ABOUT THIS EXERCISE:
Whenever a line in the data holds the string "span", pull that line out.

DATA FOR ANALYSIS:
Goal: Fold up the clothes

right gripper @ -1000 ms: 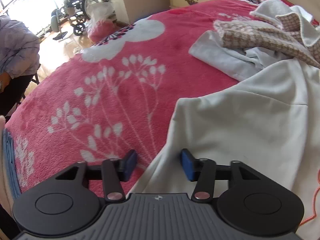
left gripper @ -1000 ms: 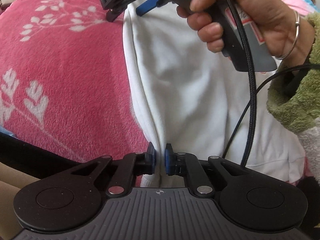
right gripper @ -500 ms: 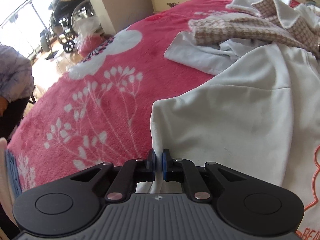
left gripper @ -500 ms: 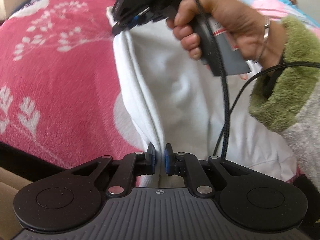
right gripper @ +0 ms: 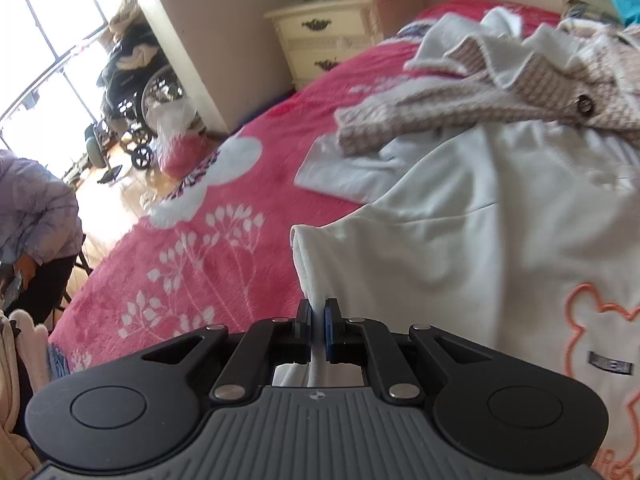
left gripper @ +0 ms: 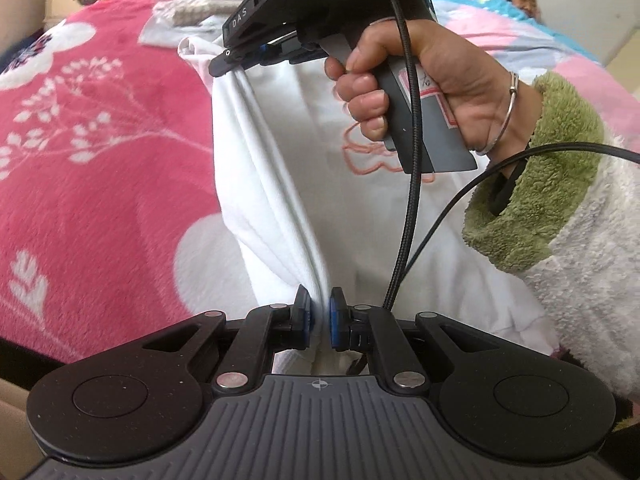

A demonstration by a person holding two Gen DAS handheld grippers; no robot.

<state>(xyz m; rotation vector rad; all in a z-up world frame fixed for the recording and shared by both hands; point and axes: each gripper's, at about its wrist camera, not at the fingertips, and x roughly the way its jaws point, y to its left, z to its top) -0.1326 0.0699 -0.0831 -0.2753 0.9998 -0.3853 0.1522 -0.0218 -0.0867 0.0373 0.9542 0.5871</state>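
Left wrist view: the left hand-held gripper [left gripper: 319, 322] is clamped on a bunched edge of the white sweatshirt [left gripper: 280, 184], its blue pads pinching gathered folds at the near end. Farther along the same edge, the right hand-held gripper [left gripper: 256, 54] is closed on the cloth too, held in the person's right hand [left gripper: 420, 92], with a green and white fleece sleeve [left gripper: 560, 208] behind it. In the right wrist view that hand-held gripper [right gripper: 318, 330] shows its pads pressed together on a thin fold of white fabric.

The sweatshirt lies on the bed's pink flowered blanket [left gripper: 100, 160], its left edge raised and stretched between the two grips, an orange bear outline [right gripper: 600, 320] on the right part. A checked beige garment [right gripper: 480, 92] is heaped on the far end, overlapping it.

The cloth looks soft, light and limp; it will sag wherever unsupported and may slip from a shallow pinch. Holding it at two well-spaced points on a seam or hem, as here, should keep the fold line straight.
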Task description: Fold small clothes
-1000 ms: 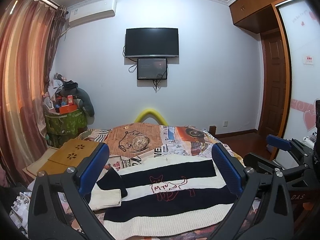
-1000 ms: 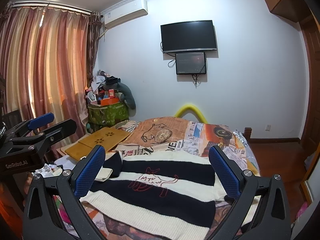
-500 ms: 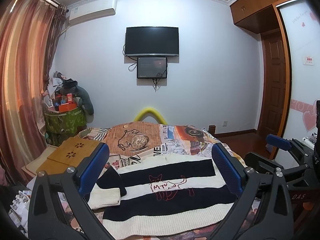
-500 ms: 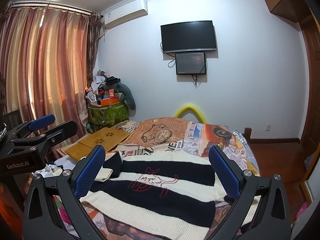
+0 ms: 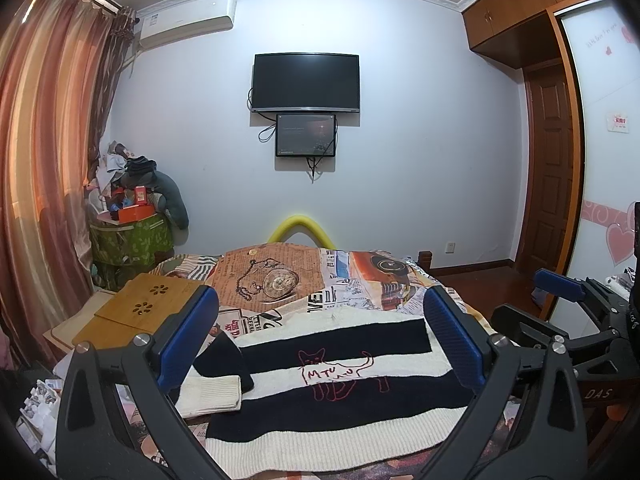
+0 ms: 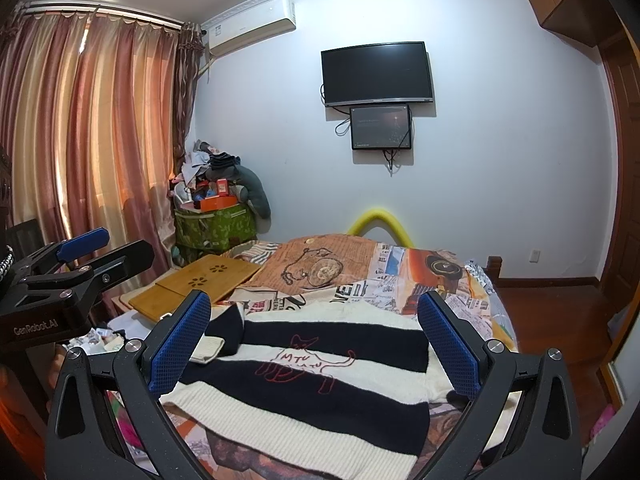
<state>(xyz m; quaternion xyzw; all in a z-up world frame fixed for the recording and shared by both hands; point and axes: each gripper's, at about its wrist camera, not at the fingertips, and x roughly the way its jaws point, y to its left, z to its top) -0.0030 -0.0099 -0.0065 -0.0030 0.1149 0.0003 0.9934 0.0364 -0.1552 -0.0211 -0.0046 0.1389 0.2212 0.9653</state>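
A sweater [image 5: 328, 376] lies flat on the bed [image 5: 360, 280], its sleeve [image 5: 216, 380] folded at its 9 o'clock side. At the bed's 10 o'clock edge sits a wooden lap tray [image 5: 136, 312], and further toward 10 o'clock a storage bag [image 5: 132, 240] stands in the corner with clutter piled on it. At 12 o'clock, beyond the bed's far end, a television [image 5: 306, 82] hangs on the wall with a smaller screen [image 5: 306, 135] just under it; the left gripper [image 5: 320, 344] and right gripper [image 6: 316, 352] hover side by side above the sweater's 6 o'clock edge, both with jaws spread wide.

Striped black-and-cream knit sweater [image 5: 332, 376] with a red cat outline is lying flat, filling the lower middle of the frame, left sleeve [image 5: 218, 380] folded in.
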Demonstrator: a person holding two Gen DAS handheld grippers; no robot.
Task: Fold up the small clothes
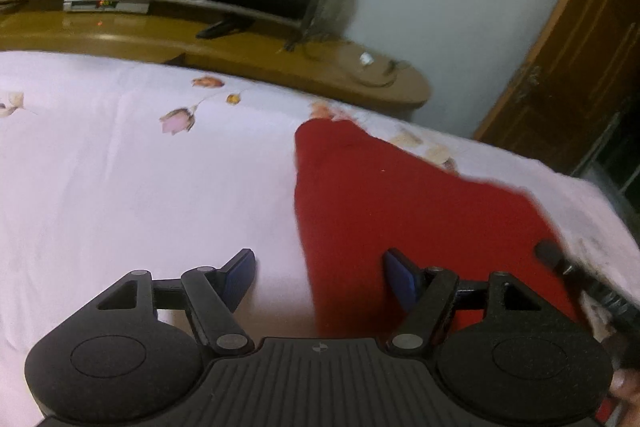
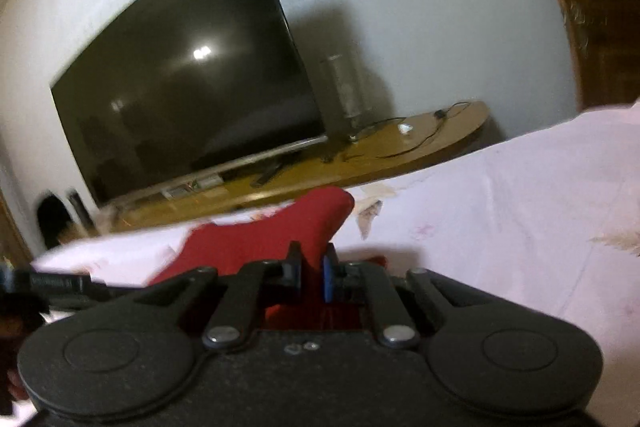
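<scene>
Here the left gripper (image 1: 318, 277) hangs spread wide over the sheet (image 1: 120, 187) with the red cloth (image 1: 400, 195) lying flat under its right finger, while the right gripper (image 2: 312, 273) pinches a raised fold of cloth (image 2: 280, 231), TV (image 2: 180, 79) behind.

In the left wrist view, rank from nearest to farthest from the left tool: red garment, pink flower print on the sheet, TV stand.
1. red garment, under the open left tool, toward its right finger.
2. pink flower print, ahead and left on the sheet.
3. TV stand, beyond the bed's far edge.
</scene>
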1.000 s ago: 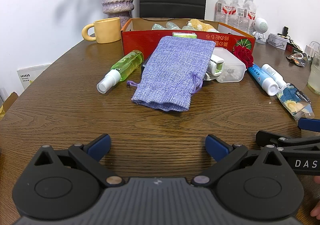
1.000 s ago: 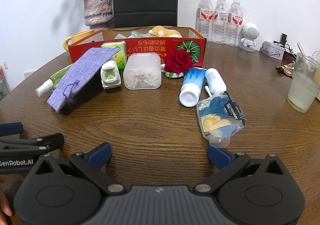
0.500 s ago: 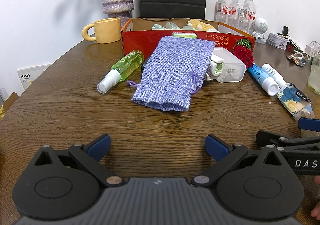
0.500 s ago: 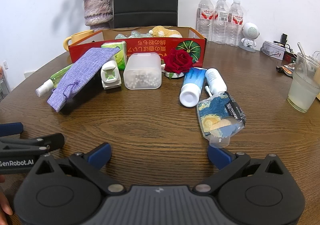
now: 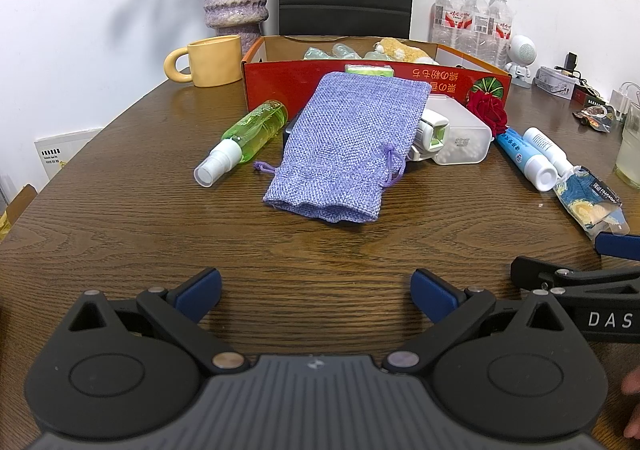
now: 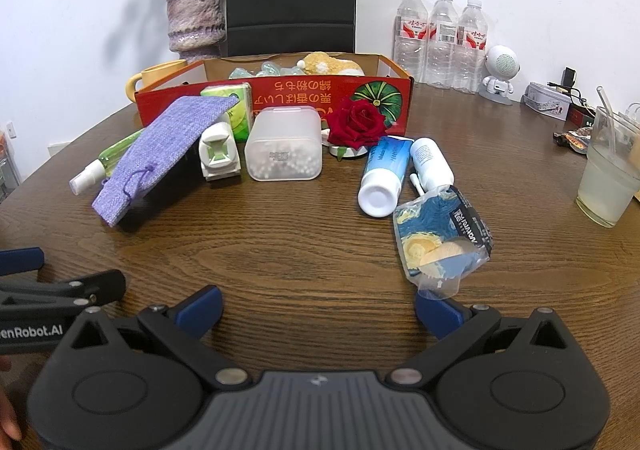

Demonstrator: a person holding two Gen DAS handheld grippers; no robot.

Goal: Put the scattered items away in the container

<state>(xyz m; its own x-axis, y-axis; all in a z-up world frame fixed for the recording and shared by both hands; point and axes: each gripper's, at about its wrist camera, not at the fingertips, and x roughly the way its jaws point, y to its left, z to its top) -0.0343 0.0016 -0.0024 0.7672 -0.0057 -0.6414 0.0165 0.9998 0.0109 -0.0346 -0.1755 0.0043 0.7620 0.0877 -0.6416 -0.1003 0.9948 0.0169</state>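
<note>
Scattered items lay in a loose row across the middle of the wooden bench (image 5: 120, 234), just in front of the red cardboard box (image 6: 280, 90) at upper centre: a green spray bottle (image 5: 248, 138) on its side, a purple drawstring pouch (image 5: 344, 146) propped up on something dark, a white-and-green dispenser (image 6: 218, 154), a frosted plastic container (image 6: 284, 144), a red rose (image 6: 358, 122), a blue-and-white tube (image 6: 382, 178) beside a small white bottle (image 6: 432, 162), and a starry-printed packet (image 6: 440, 242) nearest the lower right. Inside the box sat a few pale pieces and a yellow plush toy (image 6: 332, 64). Both claws hovered low in frame, apart from everything — the left claw (image 5: 316, 290) spread wide with nothing between its blue pads, the right claw (image 6: 318, 308) likewise spread and empty, its right fingertip just below the packet's clear end.
</note>
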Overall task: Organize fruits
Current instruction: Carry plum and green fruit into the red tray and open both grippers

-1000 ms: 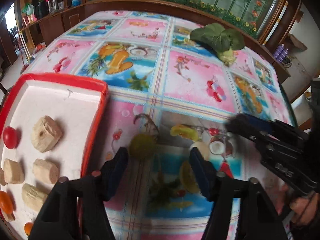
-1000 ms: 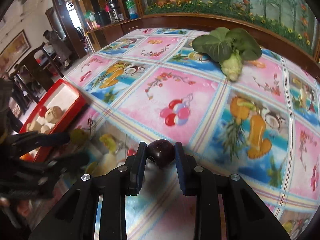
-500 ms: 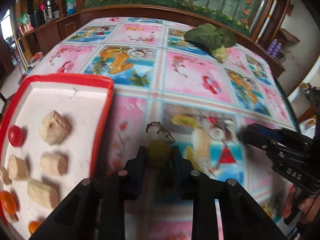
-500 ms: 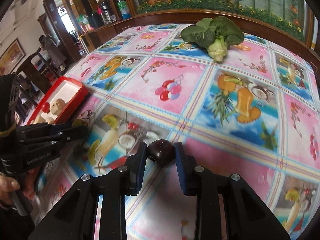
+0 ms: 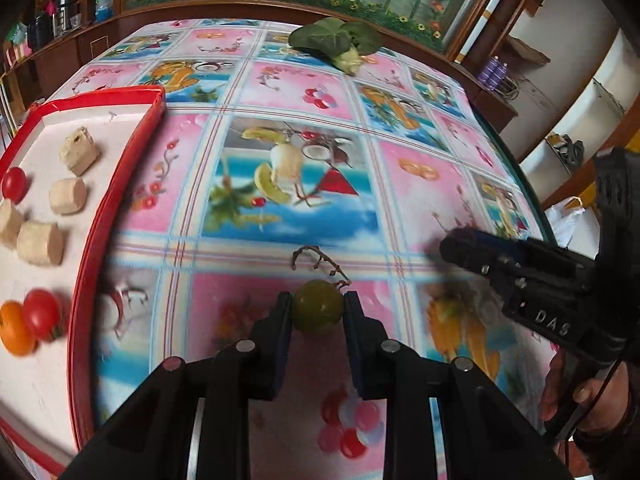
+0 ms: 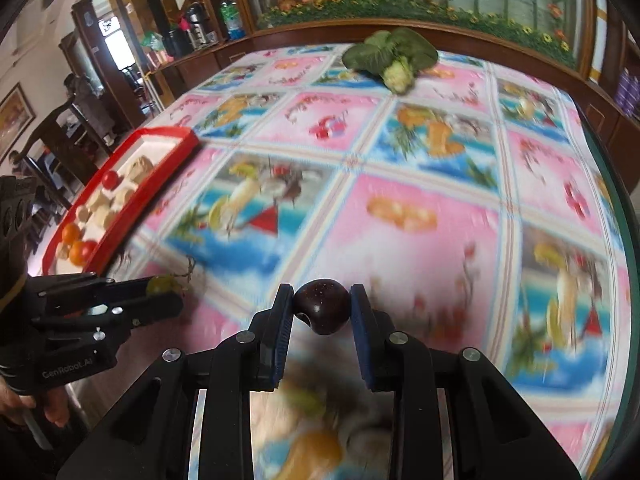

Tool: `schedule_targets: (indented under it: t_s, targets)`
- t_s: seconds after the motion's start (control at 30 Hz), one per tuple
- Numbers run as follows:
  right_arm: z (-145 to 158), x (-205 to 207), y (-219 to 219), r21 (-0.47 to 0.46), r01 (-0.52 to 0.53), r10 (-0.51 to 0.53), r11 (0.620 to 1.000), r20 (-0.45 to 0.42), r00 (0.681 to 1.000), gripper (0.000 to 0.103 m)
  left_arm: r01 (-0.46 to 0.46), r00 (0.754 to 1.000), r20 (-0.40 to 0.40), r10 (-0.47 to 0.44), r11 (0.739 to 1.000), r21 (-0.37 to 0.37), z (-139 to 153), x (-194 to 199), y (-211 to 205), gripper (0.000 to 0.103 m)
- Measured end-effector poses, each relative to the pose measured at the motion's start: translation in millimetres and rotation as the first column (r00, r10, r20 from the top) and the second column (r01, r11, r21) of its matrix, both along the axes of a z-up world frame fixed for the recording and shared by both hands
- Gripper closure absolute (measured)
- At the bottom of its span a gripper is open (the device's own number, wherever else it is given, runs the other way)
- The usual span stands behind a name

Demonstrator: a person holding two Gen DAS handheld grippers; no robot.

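You are pinching a small green fruit [image 5: 318,311] between the left gripper [image 5: 317,312] pads and a dark plum [image 6: 322,311] in the right gripper [image 6: 322,312]; both look light, soft, smooth-skinned, so grip gently across the middle.

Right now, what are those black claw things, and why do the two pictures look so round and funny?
Those claws are hand-held grabbers, not a robot. A person holds one in each hand and squeezes it to pinch things. Each grabber has a little camera on it looking along its two fingers, and the lens bends the picture round.

One picture comes from the left gripper. It is pinching a small green fruit with a twig on it. Off to the side you can see the other grabber and the person's hand.

The other picture comes from the right gripper, which is pinching a dark purple fruit.

Underneath is a table with a bright fruit-picture tablecloth. On it sits a red-rimmed tray holding little tomatoes and pale chunks. At the far end lies a leafy green vegetable.
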State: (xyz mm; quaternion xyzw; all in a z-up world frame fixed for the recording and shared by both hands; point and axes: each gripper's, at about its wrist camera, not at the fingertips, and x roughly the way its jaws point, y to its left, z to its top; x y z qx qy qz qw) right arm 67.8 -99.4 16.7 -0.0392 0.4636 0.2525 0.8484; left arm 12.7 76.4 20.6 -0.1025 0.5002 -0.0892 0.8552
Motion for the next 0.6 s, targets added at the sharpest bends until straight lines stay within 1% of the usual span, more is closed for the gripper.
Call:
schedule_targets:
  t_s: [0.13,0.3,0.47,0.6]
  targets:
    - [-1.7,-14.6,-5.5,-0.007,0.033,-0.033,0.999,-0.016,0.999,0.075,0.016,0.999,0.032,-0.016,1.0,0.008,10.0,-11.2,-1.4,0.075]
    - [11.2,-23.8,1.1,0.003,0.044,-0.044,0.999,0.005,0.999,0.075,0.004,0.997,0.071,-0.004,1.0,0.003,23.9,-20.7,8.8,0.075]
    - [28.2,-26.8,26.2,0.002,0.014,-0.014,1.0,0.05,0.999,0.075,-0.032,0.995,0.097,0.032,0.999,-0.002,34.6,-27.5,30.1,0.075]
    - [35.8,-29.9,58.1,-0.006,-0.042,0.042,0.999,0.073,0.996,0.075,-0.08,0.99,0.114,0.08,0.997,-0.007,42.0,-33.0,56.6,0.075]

COMPLETED EXERCISE:
- At the bottom of its span a gripper is open (the device's own number, wherever else it is given, runs the other way)
- The usual span stands behind a name
Motion for the next 0.6 s, targets added at the sharpest bends until straight lines stay within 1% of the usual span, more is closed for the gripper.

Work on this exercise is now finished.